§ Instructions to follow: In the material beneath, how many lines contain the word "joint"? Give the count alone.
....................
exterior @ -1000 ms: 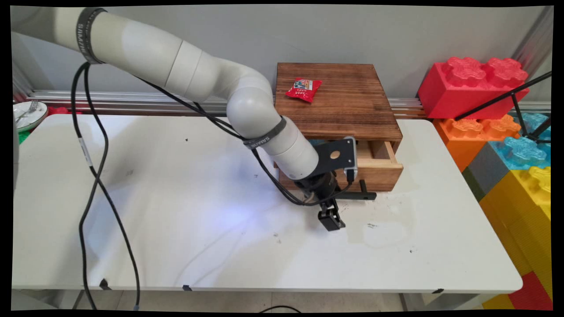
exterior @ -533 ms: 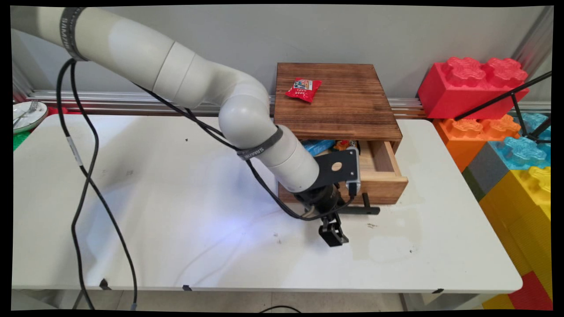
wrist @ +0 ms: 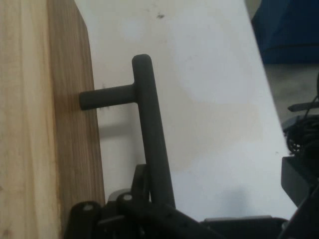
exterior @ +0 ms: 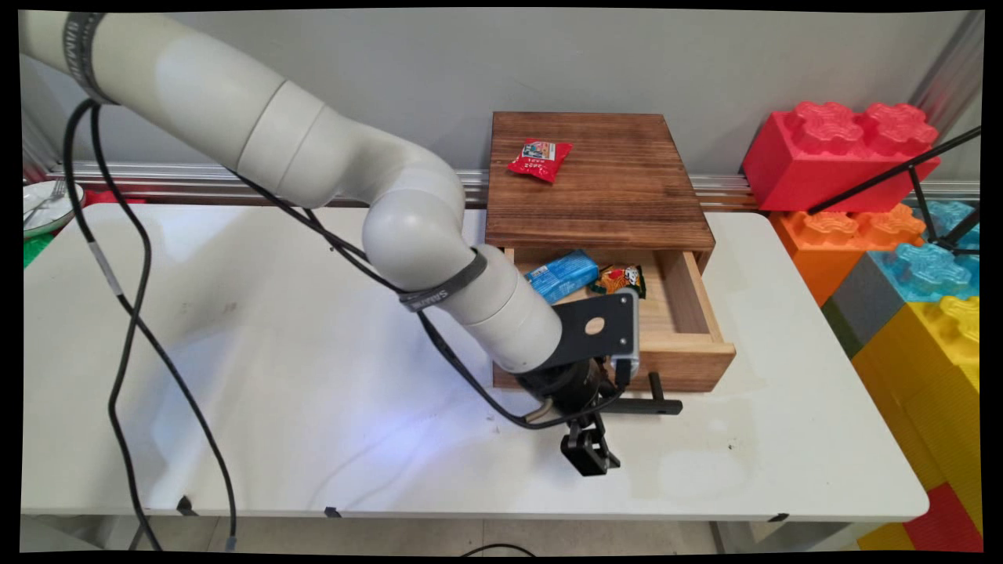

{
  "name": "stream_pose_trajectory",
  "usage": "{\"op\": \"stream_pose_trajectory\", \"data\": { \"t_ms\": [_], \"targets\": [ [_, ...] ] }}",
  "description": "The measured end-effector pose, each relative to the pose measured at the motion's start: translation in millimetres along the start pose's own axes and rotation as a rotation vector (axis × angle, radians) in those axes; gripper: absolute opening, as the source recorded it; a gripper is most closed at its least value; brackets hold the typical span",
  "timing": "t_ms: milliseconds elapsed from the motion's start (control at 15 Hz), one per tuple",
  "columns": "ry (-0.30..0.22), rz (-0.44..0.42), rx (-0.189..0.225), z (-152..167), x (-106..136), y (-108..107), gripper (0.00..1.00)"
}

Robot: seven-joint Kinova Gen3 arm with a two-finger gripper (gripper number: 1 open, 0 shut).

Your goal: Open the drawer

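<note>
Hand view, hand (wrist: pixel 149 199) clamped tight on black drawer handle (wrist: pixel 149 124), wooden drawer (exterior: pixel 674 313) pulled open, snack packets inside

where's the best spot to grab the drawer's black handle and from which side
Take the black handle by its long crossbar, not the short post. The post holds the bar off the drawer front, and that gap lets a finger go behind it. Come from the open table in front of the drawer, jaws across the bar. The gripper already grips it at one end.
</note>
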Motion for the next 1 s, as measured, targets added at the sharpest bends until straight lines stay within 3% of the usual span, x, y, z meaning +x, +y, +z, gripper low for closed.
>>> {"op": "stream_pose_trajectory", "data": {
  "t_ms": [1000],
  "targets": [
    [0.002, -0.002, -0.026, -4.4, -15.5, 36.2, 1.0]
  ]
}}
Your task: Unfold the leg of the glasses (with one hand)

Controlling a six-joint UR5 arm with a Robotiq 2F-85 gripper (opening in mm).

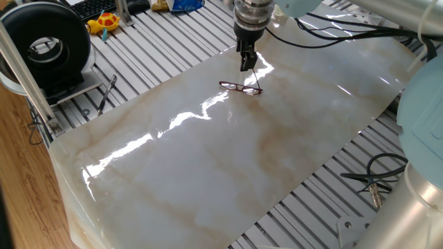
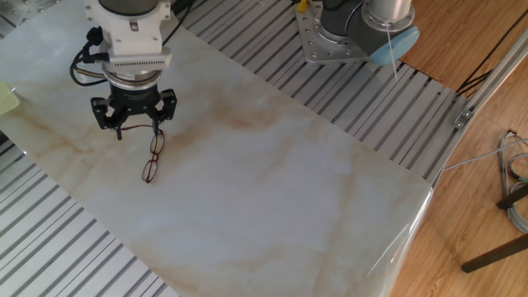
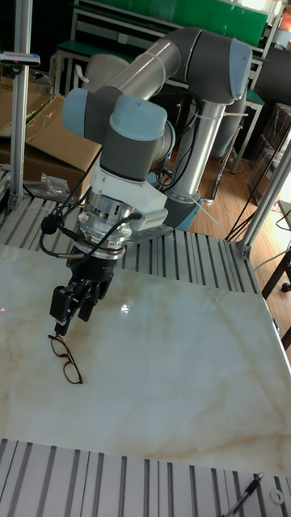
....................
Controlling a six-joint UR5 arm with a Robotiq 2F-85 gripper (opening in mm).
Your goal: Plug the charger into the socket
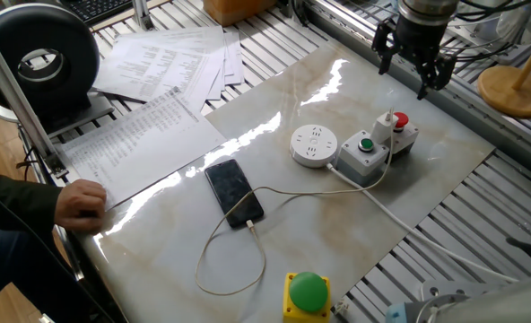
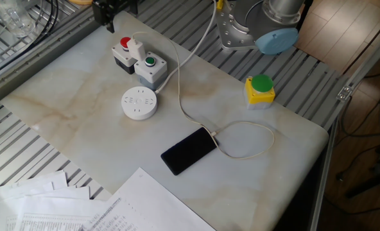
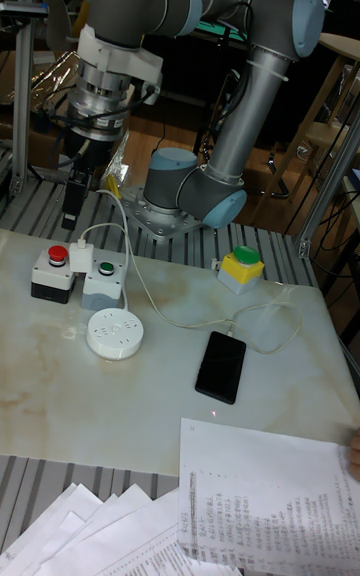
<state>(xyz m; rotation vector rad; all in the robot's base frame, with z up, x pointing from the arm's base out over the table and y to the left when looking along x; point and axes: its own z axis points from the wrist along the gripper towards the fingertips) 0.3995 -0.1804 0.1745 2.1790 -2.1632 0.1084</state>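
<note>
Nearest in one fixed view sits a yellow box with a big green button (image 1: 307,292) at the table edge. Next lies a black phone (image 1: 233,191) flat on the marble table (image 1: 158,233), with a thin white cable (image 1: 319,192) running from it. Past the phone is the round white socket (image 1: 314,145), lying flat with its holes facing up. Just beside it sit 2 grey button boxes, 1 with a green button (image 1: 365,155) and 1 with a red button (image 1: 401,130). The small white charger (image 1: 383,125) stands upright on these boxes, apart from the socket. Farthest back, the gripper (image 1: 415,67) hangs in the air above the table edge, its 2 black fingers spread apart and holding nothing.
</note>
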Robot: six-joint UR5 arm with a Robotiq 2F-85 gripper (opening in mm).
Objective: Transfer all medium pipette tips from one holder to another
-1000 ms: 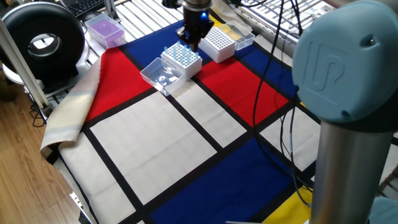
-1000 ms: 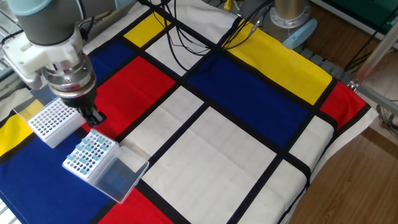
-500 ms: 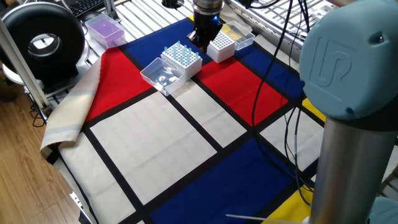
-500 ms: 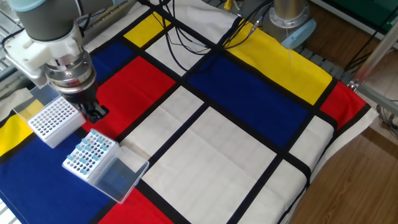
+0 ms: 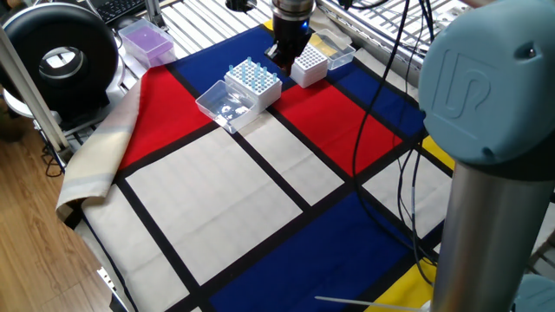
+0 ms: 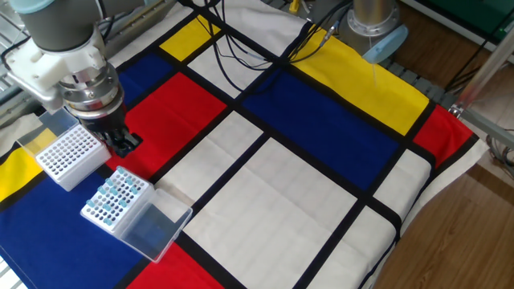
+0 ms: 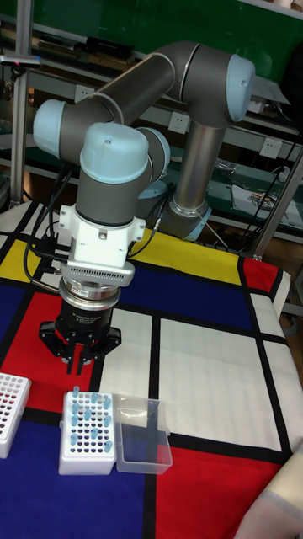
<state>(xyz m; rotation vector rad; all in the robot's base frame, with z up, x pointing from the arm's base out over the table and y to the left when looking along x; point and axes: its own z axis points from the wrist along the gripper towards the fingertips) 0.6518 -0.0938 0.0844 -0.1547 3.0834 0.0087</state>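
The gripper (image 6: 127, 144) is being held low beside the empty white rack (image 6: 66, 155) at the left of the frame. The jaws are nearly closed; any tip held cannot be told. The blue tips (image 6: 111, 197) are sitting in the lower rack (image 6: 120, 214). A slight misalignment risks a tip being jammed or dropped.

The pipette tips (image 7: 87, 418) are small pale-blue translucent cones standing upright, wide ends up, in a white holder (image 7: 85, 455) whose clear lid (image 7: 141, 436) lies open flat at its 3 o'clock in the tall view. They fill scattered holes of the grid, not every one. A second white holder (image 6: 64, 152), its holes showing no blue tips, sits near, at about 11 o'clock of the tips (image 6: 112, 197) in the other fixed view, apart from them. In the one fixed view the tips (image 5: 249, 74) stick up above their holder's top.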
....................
§ Output of the task: 4